# **Lab 5: Wide and Deep Networks**
### Authors: Will Lahners, Edward Powers, and Nino Castellano

## **Describing the Data**

The dataset we chose pertains to mushrooms, specifically whether or not they are poisonous, and is called *mushrooms.csv*. We obtained this data from [Kaggle](https://www.kaggle.com/datasets/uciml/mushroom-classification). The results of our model could benefit food production companies, farmers, or people who enjoy the outdoors. 

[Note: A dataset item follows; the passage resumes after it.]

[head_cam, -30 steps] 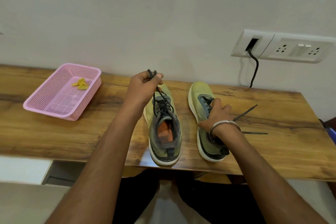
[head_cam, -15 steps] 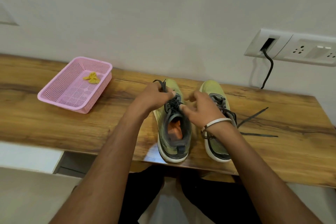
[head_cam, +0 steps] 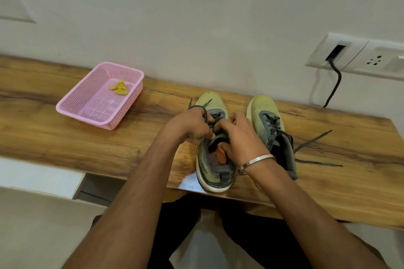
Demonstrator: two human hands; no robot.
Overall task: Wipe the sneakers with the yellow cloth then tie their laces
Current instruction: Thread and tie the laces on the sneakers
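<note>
A pink basket [head_cam: 72,106] sits on the wooden table [head_cam: 54,137] below a wall socket [head_cam: 358,57].

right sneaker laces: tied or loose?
Loose. The right sneaker's laces trail untied across the table, with no hand on them; both hands are at the left sneaker.

Two sneakers [head_cam: 213,146] [head_cam: 271,129] stand on the tabletop [head_cam: 65,137]: one under the grip, one just right of it. One pink basket [head_cam: 72,107] holds one yellow cloth [head_cam: 119,88], well left.
</note>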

We chose this dataset becasue every feature column is a categorical variable, which makes this perfect for a wide and deep neural network. This data set contains descriptions of samples corresponding to 23 species of gilled mushrooms found in the Agaricus and Lepiota Family Mushroom. Each species will be identified to be either definitely edible, definitely poisonous, or unknown edibility. 

## Preparation (4 points total)

> [1 points] Define and prepare your class variables. Use proper variable representations (int, float, one-hot, etc.). Use pre-processing methods (as needed) for dimensionality reduction, scaling, etc. Remove variables that are not needed/useful for the analysis. Describe the final dataset that is used for classification/regression (include a description of any newly formed variables you created). You have the option of using tf.dataset for processing, but it is not required. 

In [15]:
import pandas as pd
import numpy as np
from sklearn.preprocessing import LabelEncoder

# (1) Load the data into a pandas DataFrame
data = pd.read_csv('./mushrooms.csv')
data = pd.DataFrame(data)

# Deleting Useless Variables
data.drop(columns=['veil-type'], inplace=True)

class_mapping = {'e': True, 'p': False}
data['class'] = data['class'].map(class_mapping)

# Optionally, rename the column to something more descriptive
data.rename(columns={'class': 'edible'}, inplace=True)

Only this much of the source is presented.